◆ TASK OBJECTIVE: Look through the listing below and say how many lines contain the word "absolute". Nothing else belongs in the reply.

◆ RECORDED INFORMATION:
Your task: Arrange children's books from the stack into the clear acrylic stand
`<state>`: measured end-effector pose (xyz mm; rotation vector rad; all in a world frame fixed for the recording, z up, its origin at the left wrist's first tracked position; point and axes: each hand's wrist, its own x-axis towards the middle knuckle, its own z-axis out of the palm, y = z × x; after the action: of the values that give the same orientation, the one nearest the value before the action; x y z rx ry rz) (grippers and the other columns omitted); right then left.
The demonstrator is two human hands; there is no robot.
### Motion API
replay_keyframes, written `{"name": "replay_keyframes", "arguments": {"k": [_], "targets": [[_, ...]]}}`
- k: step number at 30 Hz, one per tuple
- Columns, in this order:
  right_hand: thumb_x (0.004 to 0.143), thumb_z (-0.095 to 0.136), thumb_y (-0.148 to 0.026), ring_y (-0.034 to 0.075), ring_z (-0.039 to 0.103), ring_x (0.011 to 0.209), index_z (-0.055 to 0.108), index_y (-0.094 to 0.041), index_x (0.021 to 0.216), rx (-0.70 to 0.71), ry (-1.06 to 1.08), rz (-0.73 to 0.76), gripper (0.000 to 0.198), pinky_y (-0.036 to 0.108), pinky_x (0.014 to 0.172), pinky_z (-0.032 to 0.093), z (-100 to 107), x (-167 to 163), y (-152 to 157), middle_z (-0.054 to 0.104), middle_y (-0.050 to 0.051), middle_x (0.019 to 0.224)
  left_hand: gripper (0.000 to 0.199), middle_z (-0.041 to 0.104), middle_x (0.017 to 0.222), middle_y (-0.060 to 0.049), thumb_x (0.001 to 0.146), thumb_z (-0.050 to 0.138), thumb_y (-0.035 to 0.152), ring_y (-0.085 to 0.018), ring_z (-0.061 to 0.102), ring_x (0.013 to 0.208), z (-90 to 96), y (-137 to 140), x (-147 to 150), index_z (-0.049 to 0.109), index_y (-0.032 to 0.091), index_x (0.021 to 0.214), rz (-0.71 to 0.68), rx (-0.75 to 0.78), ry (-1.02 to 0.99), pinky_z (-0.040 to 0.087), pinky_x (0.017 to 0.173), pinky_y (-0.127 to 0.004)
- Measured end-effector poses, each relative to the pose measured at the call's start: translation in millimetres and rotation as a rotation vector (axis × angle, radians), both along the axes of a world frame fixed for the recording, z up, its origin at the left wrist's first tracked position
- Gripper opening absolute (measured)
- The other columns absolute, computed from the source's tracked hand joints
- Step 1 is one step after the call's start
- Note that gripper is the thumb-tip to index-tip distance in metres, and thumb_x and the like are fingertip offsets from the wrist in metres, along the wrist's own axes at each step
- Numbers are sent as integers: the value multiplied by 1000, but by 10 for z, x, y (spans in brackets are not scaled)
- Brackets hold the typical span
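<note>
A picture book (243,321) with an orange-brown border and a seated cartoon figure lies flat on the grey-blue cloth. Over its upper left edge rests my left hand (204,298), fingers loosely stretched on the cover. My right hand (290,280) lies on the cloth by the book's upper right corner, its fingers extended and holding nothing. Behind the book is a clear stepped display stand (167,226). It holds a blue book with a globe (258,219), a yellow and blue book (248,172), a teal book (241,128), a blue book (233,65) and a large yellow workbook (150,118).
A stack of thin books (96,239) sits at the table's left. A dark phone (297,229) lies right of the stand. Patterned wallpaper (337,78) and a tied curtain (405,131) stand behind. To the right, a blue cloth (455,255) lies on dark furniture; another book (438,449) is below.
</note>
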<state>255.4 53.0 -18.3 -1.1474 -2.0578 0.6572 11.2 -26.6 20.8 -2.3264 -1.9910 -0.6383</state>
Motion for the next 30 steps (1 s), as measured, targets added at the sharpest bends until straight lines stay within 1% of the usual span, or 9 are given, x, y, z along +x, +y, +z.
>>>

◆ EXPECTED OUTPUT: 2